• **What the exercise asks**:
If a line in the entries contains the word "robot", list it.

=-=-=

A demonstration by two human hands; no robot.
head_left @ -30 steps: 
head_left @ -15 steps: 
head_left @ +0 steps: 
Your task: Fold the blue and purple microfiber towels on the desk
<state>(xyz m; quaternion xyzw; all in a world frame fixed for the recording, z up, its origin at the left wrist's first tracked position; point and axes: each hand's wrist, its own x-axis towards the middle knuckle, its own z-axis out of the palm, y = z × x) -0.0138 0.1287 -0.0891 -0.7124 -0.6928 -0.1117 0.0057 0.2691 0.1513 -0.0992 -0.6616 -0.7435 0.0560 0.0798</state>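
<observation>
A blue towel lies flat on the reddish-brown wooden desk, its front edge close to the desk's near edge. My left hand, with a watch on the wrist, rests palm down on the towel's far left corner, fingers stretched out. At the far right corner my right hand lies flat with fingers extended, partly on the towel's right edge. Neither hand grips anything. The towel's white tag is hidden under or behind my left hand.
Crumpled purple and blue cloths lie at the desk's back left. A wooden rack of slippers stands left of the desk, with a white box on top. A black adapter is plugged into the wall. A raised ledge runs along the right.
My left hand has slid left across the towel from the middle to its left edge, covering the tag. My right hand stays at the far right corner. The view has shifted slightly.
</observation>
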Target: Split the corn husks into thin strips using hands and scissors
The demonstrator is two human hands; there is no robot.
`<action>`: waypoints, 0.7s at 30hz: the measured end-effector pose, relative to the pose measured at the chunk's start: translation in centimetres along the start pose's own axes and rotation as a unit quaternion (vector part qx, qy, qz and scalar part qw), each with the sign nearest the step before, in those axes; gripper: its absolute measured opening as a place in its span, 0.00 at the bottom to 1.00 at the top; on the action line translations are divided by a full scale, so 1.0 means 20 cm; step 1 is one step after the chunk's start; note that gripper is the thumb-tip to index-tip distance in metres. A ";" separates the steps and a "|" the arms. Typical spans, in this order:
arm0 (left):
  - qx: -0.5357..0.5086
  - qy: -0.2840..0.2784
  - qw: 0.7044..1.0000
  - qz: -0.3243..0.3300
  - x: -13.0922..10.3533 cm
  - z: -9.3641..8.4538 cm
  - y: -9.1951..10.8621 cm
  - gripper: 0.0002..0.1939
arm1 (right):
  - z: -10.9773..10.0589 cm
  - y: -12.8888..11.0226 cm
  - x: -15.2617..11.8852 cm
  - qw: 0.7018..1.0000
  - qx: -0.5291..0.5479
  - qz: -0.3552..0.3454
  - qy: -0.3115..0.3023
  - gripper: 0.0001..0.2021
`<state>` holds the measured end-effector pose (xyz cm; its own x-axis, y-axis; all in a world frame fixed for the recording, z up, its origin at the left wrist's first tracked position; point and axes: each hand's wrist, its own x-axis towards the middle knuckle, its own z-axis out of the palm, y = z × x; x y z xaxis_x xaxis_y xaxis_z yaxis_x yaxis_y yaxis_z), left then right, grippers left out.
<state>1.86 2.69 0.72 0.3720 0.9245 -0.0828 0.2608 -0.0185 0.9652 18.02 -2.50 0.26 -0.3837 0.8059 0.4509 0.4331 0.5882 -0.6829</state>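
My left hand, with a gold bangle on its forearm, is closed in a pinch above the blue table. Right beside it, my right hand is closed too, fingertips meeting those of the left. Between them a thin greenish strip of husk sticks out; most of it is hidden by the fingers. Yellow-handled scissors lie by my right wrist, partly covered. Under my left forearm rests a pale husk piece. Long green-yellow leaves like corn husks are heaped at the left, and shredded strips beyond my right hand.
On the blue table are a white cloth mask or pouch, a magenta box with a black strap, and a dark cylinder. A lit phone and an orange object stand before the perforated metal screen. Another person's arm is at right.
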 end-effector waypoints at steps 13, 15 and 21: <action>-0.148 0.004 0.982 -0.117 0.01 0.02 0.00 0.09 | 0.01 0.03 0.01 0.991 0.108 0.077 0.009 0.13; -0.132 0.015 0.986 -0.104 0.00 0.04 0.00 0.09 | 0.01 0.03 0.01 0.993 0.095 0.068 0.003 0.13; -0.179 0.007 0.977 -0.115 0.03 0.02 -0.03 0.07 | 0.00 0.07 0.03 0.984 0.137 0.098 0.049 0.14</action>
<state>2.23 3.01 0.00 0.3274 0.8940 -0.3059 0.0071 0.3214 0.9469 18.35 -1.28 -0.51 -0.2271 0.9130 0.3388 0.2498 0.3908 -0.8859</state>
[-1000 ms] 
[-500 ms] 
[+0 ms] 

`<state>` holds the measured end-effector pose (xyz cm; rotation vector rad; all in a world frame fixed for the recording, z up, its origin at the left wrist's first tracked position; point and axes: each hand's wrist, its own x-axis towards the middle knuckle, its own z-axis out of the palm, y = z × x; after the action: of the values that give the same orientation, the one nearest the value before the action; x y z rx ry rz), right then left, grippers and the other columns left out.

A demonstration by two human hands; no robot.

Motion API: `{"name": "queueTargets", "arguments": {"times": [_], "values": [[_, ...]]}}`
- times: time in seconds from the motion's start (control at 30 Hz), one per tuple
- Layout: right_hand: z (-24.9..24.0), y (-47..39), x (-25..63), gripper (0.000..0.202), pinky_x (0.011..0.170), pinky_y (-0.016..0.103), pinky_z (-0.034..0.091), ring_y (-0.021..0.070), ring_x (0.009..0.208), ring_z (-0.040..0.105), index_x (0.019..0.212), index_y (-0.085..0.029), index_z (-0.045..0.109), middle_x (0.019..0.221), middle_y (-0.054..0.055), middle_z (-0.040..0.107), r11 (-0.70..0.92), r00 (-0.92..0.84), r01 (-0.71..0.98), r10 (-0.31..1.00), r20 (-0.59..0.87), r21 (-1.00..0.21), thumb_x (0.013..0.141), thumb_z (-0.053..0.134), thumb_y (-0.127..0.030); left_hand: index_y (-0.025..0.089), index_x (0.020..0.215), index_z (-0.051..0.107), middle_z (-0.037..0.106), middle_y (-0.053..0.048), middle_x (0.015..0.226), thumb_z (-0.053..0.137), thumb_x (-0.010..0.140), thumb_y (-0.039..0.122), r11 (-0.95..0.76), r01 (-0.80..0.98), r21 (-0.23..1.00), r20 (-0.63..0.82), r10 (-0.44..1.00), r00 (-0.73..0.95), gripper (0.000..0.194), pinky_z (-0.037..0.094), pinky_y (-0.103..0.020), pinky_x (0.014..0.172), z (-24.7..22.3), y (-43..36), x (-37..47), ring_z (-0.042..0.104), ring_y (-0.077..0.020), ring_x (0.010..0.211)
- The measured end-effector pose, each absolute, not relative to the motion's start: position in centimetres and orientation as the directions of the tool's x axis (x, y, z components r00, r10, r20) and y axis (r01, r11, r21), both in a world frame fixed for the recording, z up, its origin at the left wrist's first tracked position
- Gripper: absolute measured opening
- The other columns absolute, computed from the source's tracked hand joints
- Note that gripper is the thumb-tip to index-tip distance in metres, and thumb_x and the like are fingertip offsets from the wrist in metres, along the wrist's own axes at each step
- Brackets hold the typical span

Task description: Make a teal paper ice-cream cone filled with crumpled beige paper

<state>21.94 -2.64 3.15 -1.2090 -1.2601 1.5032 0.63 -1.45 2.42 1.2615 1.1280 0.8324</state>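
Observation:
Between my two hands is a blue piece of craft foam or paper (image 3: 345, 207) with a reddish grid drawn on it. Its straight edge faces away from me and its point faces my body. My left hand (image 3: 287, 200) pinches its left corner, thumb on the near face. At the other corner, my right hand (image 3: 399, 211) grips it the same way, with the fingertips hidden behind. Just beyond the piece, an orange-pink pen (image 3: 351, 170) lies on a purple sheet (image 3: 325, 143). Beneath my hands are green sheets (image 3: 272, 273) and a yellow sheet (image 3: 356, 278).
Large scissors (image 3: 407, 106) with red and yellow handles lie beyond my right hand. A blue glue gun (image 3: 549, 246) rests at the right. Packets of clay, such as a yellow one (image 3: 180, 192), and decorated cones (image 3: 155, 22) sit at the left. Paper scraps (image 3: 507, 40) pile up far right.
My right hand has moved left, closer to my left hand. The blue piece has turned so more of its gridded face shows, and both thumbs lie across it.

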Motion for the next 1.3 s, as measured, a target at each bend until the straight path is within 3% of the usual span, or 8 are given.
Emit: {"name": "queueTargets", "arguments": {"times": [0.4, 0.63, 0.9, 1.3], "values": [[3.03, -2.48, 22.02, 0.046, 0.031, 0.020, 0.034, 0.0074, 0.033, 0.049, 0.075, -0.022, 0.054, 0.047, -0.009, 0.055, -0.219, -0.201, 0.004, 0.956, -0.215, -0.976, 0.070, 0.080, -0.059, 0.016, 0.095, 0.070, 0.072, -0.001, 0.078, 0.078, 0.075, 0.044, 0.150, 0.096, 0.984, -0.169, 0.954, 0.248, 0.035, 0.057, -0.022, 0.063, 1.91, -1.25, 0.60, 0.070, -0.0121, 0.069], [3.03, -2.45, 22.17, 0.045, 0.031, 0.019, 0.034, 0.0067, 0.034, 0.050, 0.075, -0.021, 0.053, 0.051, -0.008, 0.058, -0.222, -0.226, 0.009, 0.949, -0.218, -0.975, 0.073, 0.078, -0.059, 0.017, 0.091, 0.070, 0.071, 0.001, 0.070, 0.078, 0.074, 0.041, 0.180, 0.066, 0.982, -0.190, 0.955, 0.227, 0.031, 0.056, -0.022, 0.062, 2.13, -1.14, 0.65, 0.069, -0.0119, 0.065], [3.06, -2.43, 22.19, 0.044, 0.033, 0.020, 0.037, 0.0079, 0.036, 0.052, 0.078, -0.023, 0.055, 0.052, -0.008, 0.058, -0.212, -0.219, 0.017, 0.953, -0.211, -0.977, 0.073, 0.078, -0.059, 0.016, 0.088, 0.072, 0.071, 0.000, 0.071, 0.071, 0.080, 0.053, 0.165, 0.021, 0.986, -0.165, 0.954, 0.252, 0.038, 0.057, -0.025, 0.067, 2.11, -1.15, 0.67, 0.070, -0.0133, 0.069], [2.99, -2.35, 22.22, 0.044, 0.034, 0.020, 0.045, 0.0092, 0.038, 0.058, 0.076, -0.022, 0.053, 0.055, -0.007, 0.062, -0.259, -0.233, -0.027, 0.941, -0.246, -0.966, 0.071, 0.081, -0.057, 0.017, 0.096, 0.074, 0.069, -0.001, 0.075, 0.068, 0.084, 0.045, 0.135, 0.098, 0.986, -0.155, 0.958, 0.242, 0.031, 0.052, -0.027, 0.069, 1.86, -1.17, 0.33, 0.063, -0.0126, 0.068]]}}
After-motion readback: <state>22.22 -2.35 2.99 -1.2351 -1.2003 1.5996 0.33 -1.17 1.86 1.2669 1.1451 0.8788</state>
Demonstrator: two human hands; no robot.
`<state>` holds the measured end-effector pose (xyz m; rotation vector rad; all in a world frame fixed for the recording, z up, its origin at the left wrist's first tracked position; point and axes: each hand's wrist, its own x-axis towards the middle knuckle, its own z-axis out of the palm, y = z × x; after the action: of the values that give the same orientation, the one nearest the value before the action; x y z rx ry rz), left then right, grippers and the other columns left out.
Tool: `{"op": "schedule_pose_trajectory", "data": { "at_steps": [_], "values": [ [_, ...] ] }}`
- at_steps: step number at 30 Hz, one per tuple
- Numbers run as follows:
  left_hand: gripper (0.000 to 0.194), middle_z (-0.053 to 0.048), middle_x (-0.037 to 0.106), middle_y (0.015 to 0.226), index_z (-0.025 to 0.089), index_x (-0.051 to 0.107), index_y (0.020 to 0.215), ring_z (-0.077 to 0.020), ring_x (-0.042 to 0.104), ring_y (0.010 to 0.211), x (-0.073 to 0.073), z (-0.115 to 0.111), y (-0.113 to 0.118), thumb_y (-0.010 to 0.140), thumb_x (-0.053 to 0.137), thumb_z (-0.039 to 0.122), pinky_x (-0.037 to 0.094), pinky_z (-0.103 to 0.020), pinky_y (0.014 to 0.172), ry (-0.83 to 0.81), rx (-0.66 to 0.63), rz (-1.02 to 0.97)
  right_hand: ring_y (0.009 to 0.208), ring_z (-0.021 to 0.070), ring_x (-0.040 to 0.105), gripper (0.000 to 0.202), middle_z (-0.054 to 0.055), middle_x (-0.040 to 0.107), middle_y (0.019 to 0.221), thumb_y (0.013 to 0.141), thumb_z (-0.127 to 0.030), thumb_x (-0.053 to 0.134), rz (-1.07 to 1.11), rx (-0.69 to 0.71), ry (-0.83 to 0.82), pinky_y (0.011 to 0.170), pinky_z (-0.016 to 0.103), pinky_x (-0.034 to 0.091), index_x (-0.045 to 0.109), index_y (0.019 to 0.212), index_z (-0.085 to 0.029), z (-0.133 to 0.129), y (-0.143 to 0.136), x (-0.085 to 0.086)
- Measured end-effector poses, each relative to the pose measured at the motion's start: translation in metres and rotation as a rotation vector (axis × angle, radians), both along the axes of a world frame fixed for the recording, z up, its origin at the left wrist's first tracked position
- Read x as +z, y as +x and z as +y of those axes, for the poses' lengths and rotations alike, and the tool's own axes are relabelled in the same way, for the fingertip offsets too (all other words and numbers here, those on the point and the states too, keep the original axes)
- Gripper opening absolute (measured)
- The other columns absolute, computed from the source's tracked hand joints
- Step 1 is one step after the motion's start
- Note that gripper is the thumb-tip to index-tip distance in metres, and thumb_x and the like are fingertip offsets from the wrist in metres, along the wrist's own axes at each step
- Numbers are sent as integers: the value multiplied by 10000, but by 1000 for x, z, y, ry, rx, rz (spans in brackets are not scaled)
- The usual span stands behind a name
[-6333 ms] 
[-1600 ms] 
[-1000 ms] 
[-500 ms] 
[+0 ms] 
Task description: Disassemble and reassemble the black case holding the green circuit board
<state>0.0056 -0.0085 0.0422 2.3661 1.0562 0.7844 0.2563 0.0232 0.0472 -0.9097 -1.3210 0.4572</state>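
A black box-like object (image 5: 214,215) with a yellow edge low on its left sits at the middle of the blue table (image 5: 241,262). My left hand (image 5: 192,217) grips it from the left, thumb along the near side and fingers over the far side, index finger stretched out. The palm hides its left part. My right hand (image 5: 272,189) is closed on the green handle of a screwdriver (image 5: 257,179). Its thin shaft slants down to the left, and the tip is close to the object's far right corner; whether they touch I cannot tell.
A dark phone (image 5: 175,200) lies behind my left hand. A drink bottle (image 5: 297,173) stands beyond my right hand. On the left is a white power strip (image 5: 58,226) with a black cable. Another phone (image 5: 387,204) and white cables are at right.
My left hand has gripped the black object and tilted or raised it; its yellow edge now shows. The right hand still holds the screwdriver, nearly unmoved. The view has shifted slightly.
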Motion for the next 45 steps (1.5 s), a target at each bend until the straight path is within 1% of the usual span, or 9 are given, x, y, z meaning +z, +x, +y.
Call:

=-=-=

• **Your response**:
A demonstration by two human hands; no robot.
The demonstrator is two human hands; there is no robot.
A demonstration by two human hands; no robot.
Demonstrator: two human hands; no robot.

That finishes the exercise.